INTRODUCTION:

The necessity of searching for safe and inexpensive compounds of non-chemical origin that have the potential to replace antibiotic growth promoters in poultry diets has repeatedly been pointed out by researchers worldwide [1-4].

An extensive list of natural growth stimulants has been accumulated in the literature to date. They are characterized by a beneficial effect on the state of the gastrointestinal tract. Sethiya has attempted to summarize these replacers for synthetic drugs [5].

Valenzuela-Grijalva et al. in their analytical review of relevant research on alternative growth promoters conclude that in the case of experiments on broilers those agents were effective in increasing their productivity, as well as meat quality [6].

A separate stream among organic antibiotic replacers is fungi. There is evidence from experiments with broilers and some animals for a positive impact on their performance resulting from dietary supplementation of Scytalidium acidophilum, Lentinus edodes, Ganoderma lucidum, Pleurotus ostreatus, Cordycepss inensis and Duddingtonia flagrans [7-11]. The latter is widely regarded as a bioagent antagonistically acting on various helminths. The newest studies also confirm its predatory capabilities [12,13]. The beneficial influence of this hyphomycete on animal digestive tract has inspired scientists to expand research into its additional abilities. Thus, for example, a new preparation Vetom 21.77 based on this carnivorous fungus was shown to increase live weight of mice [14].

A favorable impact of Vetom series preparations on hematological indices in broilers has previously been demonstrated by Nozdrin et al. [15], in particular. As distinct from other strains of Vetom, the one considered in the present study is based on the fungal spore-mycelial biomass which is supposed to normalize the physiological status of birds and animals by reducing the parasite burden. The preparation is at the preclinical trials stage and its influence on blood picture of birds is little known so far. Meanwhile, blood picture is an important criterion in assessing animal and bird health [16].

The aim of the current research was to determine the effect of different levels of Vetom 21.77, containing spore-mycelial biomass of D. flagrans, given to broilers on their hematological and serum biochemical parameters.

MATERIALS AND METHODS:

The study period extended for three months and was conducted with 105 healthy quarantined 5-day-old Hubbard F15 broilers of uniform weights. The birds were housed on concrete floors with wheat straw bedding, at the agrotechnopark of Shakarim State University (Semey, Kazakhstan). The conditions in the birds holding area were in accordance with Hubbard Broiler Management Manual [17]. This experiment was implemented as a part of a subchronic oral toxicity study in accordance with OECD Test No. 409 [18] in which Vetom 21.77 based on spore-mycelial biomass (1х109 CFUs/cm3) of D. flagrans F-882 was evaluated on mice and chickens.
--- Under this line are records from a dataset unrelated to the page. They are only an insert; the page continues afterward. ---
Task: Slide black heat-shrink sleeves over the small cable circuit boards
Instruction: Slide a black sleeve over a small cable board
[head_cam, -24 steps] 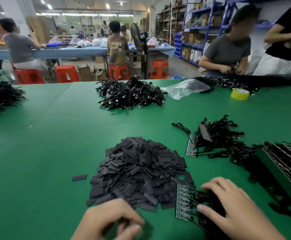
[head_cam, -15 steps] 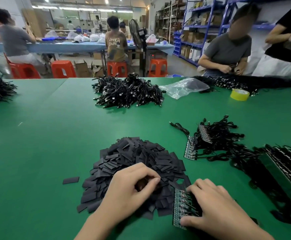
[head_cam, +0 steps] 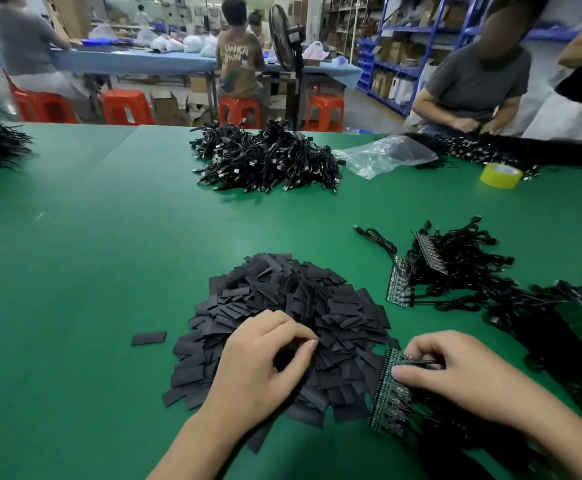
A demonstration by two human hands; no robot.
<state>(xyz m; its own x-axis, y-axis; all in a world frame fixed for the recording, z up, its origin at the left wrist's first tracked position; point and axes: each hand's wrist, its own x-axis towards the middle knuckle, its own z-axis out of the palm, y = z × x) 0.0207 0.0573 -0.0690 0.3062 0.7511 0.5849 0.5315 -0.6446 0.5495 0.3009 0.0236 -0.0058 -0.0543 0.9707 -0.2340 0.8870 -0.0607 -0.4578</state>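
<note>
Sleeves (head_cam: 300,299) are piled beside the board strip (head_cam: 389,393). The left hand (head_cam: 265,362) has been moved onto the pile, fingers curled, maybe pinching one. A board is pinched by the right hand (head_cam: 455,368); sliding comes next.

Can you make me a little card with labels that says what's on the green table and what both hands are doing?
Table: green table
Middle pile: black heat-shrink sleeves, with one stray sleeve lying apart to its left
Picking: left hand curls its fingers into the pile and seems to pinch a sleeve
Holding: right hand pinches the circuit board strip beside the pile
Waiting: boards with cables farther right
Far side: cable heap, plastic bag, yellow tape roll
</note>
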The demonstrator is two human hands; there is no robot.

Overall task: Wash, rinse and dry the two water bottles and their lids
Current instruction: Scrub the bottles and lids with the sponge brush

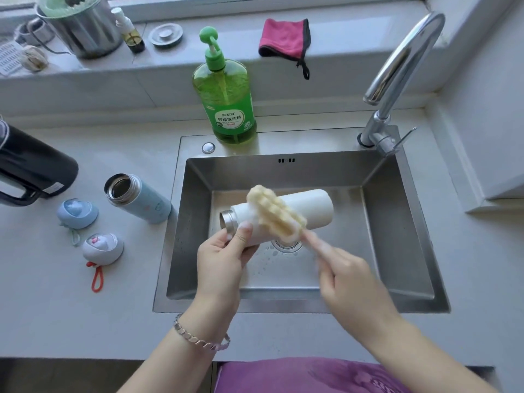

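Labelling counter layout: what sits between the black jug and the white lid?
The blue lid lies on the counter between the black jug and the white lid; the head view shows it.

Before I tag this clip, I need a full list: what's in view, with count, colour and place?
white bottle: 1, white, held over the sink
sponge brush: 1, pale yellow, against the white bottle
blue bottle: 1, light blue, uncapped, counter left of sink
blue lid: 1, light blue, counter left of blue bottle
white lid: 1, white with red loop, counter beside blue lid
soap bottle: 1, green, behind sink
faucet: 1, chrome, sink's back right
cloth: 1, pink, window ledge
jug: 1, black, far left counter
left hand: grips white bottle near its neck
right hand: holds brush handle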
The chickens were assigned into 4 treatment groups (received the preparation) and a control group (basal diet only), 20 birds per group. Five additional chickens were used for hematologic and biochemical analysis performed prior to the start of the experiment for the purpose of comparing with further results. Ingredient and nutrient composition of basic diets provided in pellet form were equal for broilers of all groups (Tab. 1). The preparation was given orally to broilers of 1th, 2nd, 3rd and 4th groups once-daily at 2, 5, 50 and 300 μl/kg body weight/day, respectively, daily over the period of 3 months. Every drug application was followed by visual observation of the birds.

Table 1. Composition of basal diets for broilers of a control and treatment groups

Diet features	Starter (0-14 days)	Grower (15-34 days)	Finisher (35 days and older)
Metabolizable energy (kcal/kg feed)	3150	3100	3180
Crude protein (%)	22.0	26.5	19.2
Raw fiber (%)	8.0	10.0	5.6
Raw fat (%)	3.47	8.8	7.3
Calcium (%)	2.5	4.8	1.1
Available phosphorus (%)	0.8	0.8	0.7
Lysine (%)	1.15	1.44	1.0
Methionine (%)	0.42	0.77	0.77

Blood samples were punctured from the wing vein of 5 broilers per group 1.5 and 3 months after the experiment had started, plus 5 chickens before. The procedure conformed to Bessarabov's guidelines [19]. The samples were collected in plain red-top, lavender-top and sure-sep vacutainer tubes, clotted and then centrifuged at 3000 rpm for 15 minutes to separate the blood into plasma, RBC and WBC layers. The samples were transferred to the secondary tubes, loaded onto the analyzers and processed in accordance with the manufacturers' instructions.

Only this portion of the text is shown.